5 Ainsi, quelque étroite que soit l'union du corps et de l'âme, ces deux parties qui nous composent ne laissent pas d'être dans un combat perpétuel, parce que Dieu nous a proposé la vertu pour récompense. Les biens de l'âme sont les maux du corps, comme la fuite des richesses, la privation des plaisirs, le mépris de la douleur et de la mort. Les biens du corps sont aussi les maux de l'âme, comme l'amour des richesses, les plaisirs et les divertissements, qui corrompent l'esprit et le perdent. Voilà pourquoi il est absolument nécessaire qu'un homme qui a-de la sagesse et de la vertu soit attaqué par les maux, afin qu'il les puisse surmonter par son courage, et que les méchants soient au contraire dans l'abondance des biens de la terre, tels que sont les plaisirs, les emplois et la puissance. Ces derniers mènent une vie toute charnelle, et étant plongés dans les voluptés, qui sont les ennemies de la vertu, ils ne peuvent arriver à l'immortalité.

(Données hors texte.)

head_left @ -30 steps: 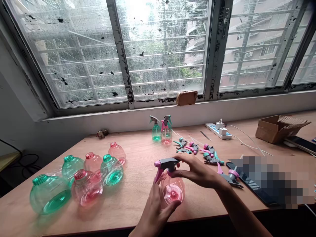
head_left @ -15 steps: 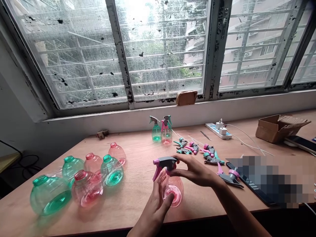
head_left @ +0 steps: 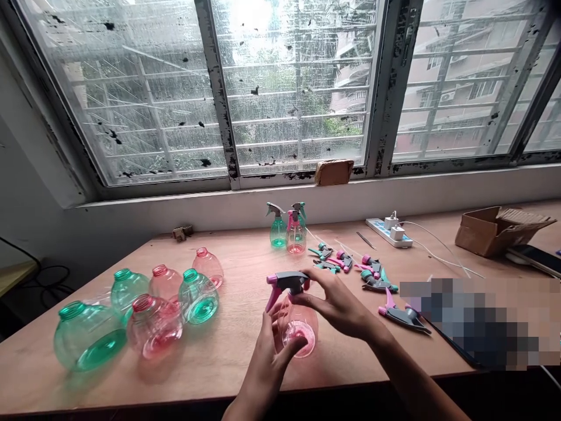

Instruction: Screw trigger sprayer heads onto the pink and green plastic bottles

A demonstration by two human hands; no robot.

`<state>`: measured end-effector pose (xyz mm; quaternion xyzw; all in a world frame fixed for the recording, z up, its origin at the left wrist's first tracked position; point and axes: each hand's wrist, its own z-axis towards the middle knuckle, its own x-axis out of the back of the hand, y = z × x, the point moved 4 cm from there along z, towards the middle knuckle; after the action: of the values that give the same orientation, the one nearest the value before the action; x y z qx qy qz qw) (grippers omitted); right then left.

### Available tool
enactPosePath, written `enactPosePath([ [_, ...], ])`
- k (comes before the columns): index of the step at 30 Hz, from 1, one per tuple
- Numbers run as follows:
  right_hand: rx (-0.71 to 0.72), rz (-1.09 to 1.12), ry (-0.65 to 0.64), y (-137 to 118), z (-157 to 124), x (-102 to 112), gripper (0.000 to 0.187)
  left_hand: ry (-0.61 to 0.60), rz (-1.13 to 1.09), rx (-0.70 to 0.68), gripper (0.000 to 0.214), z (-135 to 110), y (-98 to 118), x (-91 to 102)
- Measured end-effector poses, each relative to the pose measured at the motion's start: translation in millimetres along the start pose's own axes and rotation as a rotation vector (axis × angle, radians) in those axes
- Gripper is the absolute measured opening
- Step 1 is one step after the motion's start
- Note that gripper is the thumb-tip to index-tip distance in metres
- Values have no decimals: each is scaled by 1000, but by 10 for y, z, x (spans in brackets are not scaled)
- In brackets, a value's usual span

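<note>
My left hand (head_left: 269,356) cups the base of a pink bottle (head_left: 298,324), thumb under it, near the table's (head_left: 245,257) front edge. My right hand (head_left: 339,307) curls over the grey-and-pink spray head (head_left: 287,283), fingers closed around its collar. The table runs under a barred window (head_left: 289,88); empty bottles (head_left: 144,310) lie toward its left end.

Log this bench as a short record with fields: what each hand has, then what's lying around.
left hand: grips the pink bottle, tilted above the table
right hand: fingers on the grey spray head at that bottle's neck
table left: six uncapped bottles, green and pink
table back: assembled sprayers, upright
table right: loose spray heads, power strip, cardboard box
</note>
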<state>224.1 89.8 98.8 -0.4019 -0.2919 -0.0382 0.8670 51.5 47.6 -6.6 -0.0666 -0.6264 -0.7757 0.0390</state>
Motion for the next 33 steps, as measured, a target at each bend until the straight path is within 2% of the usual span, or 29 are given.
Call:
enactPosePath([
  [5,-42,-69,119,-63,7,-125,10,90,86,-16,79,13,1,65],
  [9,-82,-92,154,-77,8,-221,15,131,153,-14,81,8,1,93],
  [14,-57,-61,206,8,77,-330,17,96,73,-27,73,-20,41,43],
  [16,-36,-105,228,71,169,-384,15,146,43,-10,74,-38,15,51],
  [18,-34,-172,226,151,313,-445,15,204,39,-8,81,-53,-27,72],
  [21,-68,-254,208,304,617,-516,16,215,46,-33,86,-68,-68,83],
  [28,-298,-450,291,774,1423,-512,28,160,143,-68,75,-124,13,12],
  [33,-395,-514,355,985,1765,-555,32,132,167,-108,68,-146,49,-11],
])
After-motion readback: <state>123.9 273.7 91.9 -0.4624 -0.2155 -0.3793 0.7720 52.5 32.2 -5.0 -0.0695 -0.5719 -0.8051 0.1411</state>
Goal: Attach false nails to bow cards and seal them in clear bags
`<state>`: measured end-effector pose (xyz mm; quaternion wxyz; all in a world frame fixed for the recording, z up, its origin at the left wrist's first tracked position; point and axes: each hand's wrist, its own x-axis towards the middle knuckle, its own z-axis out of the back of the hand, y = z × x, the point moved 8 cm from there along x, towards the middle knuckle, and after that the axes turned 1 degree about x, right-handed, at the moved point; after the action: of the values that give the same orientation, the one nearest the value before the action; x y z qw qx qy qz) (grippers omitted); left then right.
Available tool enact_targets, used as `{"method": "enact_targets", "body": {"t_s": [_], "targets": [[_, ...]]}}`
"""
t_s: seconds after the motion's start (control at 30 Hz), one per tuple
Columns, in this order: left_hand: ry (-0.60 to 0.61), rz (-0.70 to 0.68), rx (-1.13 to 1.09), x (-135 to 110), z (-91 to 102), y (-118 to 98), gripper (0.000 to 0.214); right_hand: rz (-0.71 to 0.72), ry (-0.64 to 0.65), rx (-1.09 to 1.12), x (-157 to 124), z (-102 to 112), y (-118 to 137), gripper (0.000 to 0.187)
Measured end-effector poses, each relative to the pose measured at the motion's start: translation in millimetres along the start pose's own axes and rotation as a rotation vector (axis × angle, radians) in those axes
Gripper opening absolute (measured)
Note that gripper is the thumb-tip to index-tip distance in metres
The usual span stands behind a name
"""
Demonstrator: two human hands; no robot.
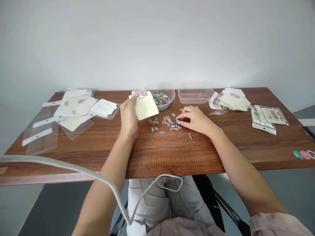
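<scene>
My left hand [129, 115] is closed on the edge of a cream card [146, 105] with a pink bow printed at its top, raised above the table. Over a loose pile of small glossy pieces [168, 120], clear, pink and teal and shaped like press-on nails, is my right hand [193, 119]. Its thumb and forefinger close around a small bluish piece [177, 120] at the pile's right side. Two dark pink pieces [185, 135] lie apart, nearer to me. Behind the pile, a clear round bowl [172, 98] holds many more such pieces.
Clear bags with cream cards [73, 106] spread over the left side. A shallow clear box [195, 96] stands at the back, beside more bagged cards [232, 98]. Filled packets [268, 118] lie at right, round discs [304, 154] at the edge. A white cable [98, 177] crosses in front.
</scene>
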<state>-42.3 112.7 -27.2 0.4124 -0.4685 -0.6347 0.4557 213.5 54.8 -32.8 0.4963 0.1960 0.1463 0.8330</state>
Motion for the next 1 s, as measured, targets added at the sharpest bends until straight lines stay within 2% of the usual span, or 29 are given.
{"method": "enact_targets", "body": {"t_s": [0.17,0.23,0.43,0.5,0.6,0.77,1.0], "targets": [[0.097,0.014,0.007,-18,-23.1,4,0.033,0.000,0.007,0.027,1,-2,0,0.011],[0.148,0.033,-0.014,-22,-30.0,6,0.032,0.006,-0.039,0.033,1,2,-1,0.008],[0.184,0.174,-0.058,-33,-39.0,20,0.036,-0.038,-0.487,0.124,-13,43,-4,0.011],[0.225,0.249,-0.078,-39,-46.1,26,0.037,-0.004,-0.570,0.157,-17,48,3,0.010],[0.343,0.359,-0.083,-51,-60.2,34,0.041,0.104,-0.556,0.195,-17,42,26,0.009],[0.500,0.434,-0.067,-65,-72.0,40,0.047,0.257,-0.475,0.189,-14,24,64,0.008],[0.562,0.456,-0.026,-71,-75.4,39,0.047,0.301,-0.461,0.184,-14,15,72,0.009]]}}
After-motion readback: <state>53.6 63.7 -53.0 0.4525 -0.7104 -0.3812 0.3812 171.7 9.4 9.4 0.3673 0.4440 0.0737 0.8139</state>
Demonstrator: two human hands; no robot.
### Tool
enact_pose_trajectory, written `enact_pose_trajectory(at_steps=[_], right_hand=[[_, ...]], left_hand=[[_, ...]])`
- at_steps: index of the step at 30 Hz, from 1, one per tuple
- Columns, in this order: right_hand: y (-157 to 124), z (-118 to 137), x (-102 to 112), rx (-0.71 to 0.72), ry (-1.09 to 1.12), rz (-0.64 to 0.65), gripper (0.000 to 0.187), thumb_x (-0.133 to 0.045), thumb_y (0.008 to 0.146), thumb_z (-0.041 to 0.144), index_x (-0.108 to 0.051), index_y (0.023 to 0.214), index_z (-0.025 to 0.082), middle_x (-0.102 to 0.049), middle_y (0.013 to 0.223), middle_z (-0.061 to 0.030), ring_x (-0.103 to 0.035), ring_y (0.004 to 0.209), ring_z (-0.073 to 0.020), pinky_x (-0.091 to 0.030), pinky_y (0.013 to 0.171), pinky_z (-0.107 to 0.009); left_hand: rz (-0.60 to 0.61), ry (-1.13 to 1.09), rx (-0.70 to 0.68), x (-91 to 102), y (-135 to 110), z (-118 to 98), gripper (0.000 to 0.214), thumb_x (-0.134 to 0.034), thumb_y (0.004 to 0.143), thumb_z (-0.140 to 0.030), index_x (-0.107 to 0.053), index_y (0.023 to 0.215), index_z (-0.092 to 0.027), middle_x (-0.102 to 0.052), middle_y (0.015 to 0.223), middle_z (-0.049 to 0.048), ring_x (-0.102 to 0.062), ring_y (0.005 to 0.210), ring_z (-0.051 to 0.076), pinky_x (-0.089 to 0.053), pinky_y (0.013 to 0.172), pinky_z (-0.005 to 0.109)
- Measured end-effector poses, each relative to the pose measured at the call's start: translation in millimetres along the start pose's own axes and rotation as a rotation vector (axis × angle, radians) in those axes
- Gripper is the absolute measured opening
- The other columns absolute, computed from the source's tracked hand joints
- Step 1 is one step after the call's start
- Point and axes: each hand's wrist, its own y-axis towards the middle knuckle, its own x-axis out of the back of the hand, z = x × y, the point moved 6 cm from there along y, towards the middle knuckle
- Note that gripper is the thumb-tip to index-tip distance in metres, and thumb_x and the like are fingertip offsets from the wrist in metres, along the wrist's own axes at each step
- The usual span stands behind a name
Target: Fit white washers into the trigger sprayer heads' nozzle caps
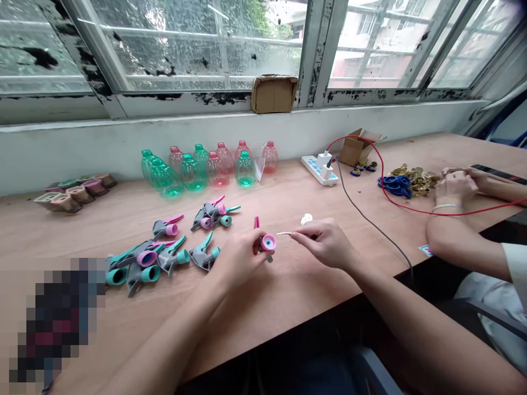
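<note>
My left hand [242, 255] grips a trigger spray head, its pink collar [269, 242] turned open end toward me and a pink lever [257, 222] sticking up. Just right of the collar, my right hand [327, 241] pinches a thin white piece [284, 233], apart from the collar; whether it is a flat disc on edge or a strip I cannot tell. Behind that hand lie small white discs [307, 219]. Left of my left hand are several more grey trigger spray heads [171, 258] with pink or teal collars and levers.
Green and pink clear bottles [193, 174] stand along the wall. Further left sit small lidded containers [76, 192]. A power strip [320, 170] has red and grey cables crossing the table [255, 312]. At right, a co-worker's hands [455, 186] are near gold parts [415, 180] and blue rings [395, 185].
</note>
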Motion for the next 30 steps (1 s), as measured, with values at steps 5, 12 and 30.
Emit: enact_pose_trajectory(at_steps=[5, 12, 30], right_hand=[[-9.9, 17.0, -10.5, 0.051, -0.313, 0.152, 0.035, -0.049, 0.094, 0.034, -0.075, 0.075, 0.020, -0.065, 0.060, -0.0016, -0.049, 0.054, -0.0102, -0.024, 0.054, -0.026], [-13.9, 28.2, -10.9, 0.038, -0.698, 0.265, 0.037, -0.043, 0.096, 0.031, -0.070, 0.073, 0.019, -0.068, 0.070, -0.0031, -0.054, 0.058, -0.0131, -0.013, 0.051, -0.029], [-16.5, 46.5, -25.9, 0.149, -0.807, 0.344, 0.022, -0.045, 0.087, 0.008, -0.065, 0.082, 0.016, -0.068, 0.076, -0.0081, -0.056, 0.064, -0.0179, -0.019, 0.049, -0.031]], left_hand=[[0.091, -0.055, -0.013, -36.3, -3.3, 8.4, 0.013, -0.056, 0.083, -0.023, -0.062, 0.095, -0.020, -0.059, 0.064, -0.0031, -0.051, 0.056, 0.012, -0.032, 0.053, 0.023], [0.148, -0.002, -0.074, -38.5, -5.7, 9.0, 0.011, -0.053, 0.085, -0.020, -0.059, 0.094, -0.020, -0.062, 0.074, 0.0000, -0.055, 0.063, 0.014, -0.033, 0.056, 0.024], [0.193, -0.061, -0.081, -39.6, -5.0, 15.0, 0.011, -0.051, 0.086, -0.020, -0.062, 0.086, -0.019, -0.064, 0.077, 0.0020, -0.055, 0.067, 0.016, -0.036, 0.060, 0.025]])
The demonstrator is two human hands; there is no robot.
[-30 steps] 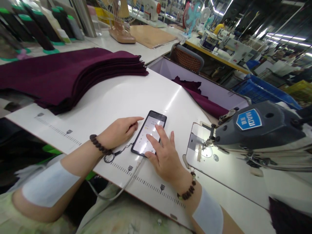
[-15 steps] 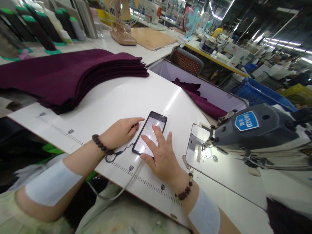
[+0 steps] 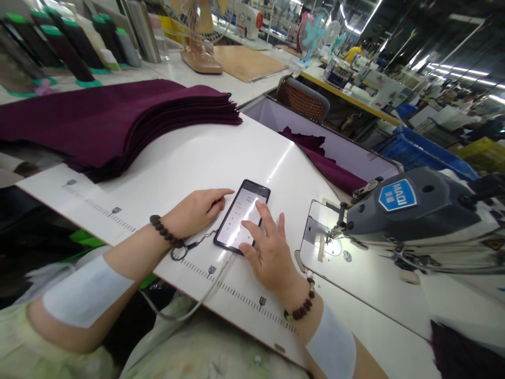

La vie temporelle doit donc être sujette à la vie éternelle, de la même sorte que le corps doit être sujet à l'âme. Quiconque aime la vie de l'âme méprise celle du corps, et nul n'arrivera jamais à la possession du souverain bien, qu'en se souciant fort peu de tous les autres. Celui, au contraire, qui aura préféré la vie du corps et qui se sera attaché à la terre par ses désirs, ne pourra jamais jouir de la vie céleste. Celui qui voudra être heureux pendant l'éternité, sera malheureux pendant te temps, et ne goûtera point la consolation que Dieu donne dans le ciel, qu'il n'ait essayé toutes sortes de fatigues et de peines sur la terre. Celui qui aura voulu être heureux dans le temps, sera malheureux dans l'éternité et sera condamné par un effet de la justice divine à un châtiment éternel, pour avoir préféré les biens de la terre à ceux du ciel. Dieu veut être adoré et honoré comme un père, afin que les hommes en l'honorant acquièrent la sagesse et la vertu, par laquelle on parvient à l'immortalité. Comme c'est une récompense que lui seul peut donner, il n'y a aussi que celui qui l'aura suivi et honoré qui puisse y prétendre.